• GOAL OF THE EXERCISE
Only the pictures should be dropped; every line of the data must come back exactly as written.

+ + +

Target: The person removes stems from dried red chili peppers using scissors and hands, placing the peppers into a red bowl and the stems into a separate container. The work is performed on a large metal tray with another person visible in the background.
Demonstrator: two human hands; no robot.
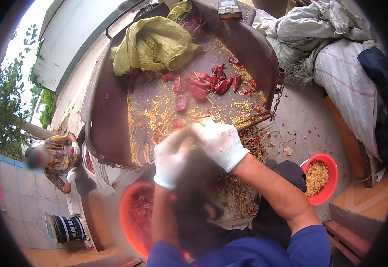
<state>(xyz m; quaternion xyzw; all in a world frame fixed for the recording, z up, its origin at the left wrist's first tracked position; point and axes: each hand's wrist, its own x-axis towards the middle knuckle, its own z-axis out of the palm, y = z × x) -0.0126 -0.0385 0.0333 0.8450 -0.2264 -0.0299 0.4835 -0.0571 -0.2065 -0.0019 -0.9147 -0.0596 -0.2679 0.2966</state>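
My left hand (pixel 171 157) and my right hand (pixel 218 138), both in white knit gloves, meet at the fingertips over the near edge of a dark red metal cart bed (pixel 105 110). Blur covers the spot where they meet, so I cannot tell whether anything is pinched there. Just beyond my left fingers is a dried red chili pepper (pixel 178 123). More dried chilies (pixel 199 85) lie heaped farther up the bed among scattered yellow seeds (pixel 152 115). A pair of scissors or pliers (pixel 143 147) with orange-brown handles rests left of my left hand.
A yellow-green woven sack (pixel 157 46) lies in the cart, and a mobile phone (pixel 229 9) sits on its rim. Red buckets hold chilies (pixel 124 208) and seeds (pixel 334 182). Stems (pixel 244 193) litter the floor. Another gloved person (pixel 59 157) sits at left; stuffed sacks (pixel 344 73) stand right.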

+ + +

• ANSWER BOX
Target: The person removes stems from dried red chili peppers using scissors and hands, placing the peppers into a red bowl and the stems into a separate container. The work is performed on a large metal tray with another person visible in the background.
Demonstrator: two human hands; no robot.
<state>(xyz m; quaternion xyzw; all in a world frame fixed for the recording, z up, its origin at the left wrist's first tracked position; point and axes: each hand's wrist, its own x-axis towards the middle knuckle, its own z-axis out of the palm, y = z × x) -0.0126 -0.0385 0.0333 0.8450 -0.2264 -0.0299 0.4835 -0.0571 -0.2065 -0.0019 -0.9147 -0.0596 -0.2679 0.2966</state>
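My left hand (pixel 171 157) and my right hand (pixel 218 138), both in white knit gloves, meet at the fingertips over the near edge of a dark red metal cart bed (pixel 105 110). Blur covers the spot where they meet, so I cannot tell whether anything is pinched there. Just beyond my left fingers is a dried red chili pepper (pixel 178 123). More dried chilies (pixel 199 85) lie heaped farther up the bed among scattered yellow seeds (pixel 152 115). A pair of scissors or pliers (pixel 143 147) with orange-brown handles rests left of my left hand.
A yellow-green woven sack (pixel 157 46) lies in the cart, and a mobile phone (pixel 229 9) sits on its rim. Red buckets hold chilies (pixel 124 208) and seeds (pixel 334 182). Stems (pixel 244 193) litter the floor. Another gloved person (pixel 59 157) sits at left; stuffed sacks (pixel 344 73) stand right.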

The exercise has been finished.